### DATA EXTRACT
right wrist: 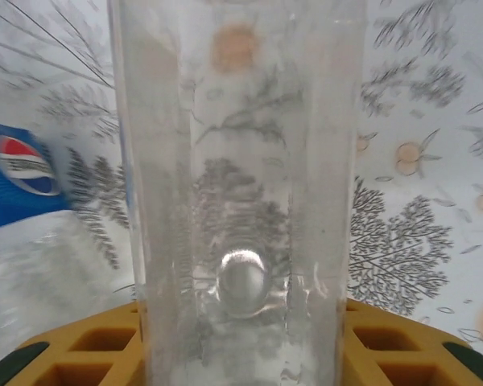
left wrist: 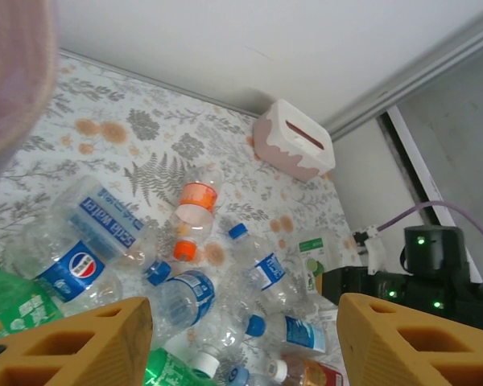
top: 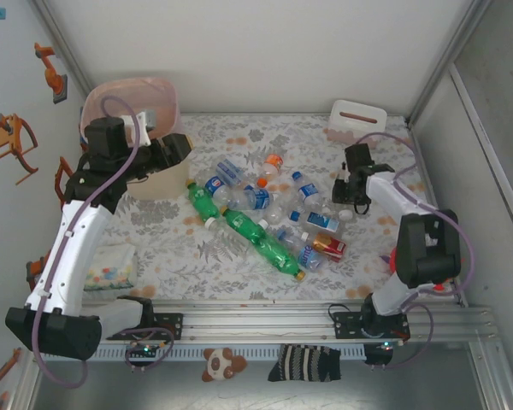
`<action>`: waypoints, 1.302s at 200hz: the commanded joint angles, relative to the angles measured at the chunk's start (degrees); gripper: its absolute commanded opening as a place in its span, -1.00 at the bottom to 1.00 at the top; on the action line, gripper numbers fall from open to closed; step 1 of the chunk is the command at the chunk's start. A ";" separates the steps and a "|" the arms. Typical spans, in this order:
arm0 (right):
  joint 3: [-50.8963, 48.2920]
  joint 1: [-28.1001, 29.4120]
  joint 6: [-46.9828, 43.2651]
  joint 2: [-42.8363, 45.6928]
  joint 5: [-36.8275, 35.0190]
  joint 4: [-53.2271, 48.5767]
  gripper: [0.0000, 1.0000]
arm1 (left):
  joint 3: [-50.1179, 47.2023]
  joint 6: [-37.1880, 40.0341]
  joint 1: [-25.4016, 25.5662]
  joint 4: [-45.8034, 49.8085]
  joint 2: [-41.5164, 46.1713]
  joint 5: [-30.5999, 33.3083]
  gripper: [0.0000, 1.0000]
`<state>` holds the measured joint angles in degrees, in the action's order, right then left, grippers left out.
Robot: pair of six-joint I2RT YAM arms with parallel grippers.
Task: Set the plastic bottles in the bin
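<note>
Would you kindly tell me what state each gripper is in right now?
Left gripper: open, holding nothing.
Right gripper: closed on a clear bottle.

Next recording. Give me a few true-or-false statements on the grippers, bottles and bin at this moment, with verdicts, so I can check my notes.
1. The left gripper holds a bottle. False: its jaws stand apart with nothing between them.
2. A clear bottle sits between the jaws of the right gripper. True.
3. The bin stands at the far left corner of the table. True.
4. The green bottles lie inside the bin. False: they lie in the pile on the table.
5. A white box with a slot stands at the table's far right. True.
</note>
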<state>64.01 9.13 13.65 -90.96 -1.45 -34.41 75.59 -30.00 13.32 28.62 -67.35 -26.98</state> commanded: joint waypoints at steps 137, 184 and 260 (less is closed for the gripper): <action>2.01 9.54 -3.14 26.80 24.34 9.81 -0.27 | 14.50 -1.36 29.56 -14.02 -18.17 11.44 0.72; 3.87 11.59 -2.53 26.73 24.13 9.01 -0.27 | 19.44 1.74 33.88 -14.04 -23.97 12.97 0.86; 4.26 12.93 -1.92 27.24 25.02 9.63 -0.25 | 24.85 0.76 36.81 -15.09 -31.31 12.56 0.89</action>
<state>66.17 21.34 11.11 -64.79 22.72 -26.24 97.84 -29.74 48.97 15.81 -97.43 -13.72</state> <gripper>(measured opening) 0.414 0.942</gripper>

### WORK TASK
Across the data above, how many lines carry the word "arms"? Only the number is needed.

### SOLUTION
2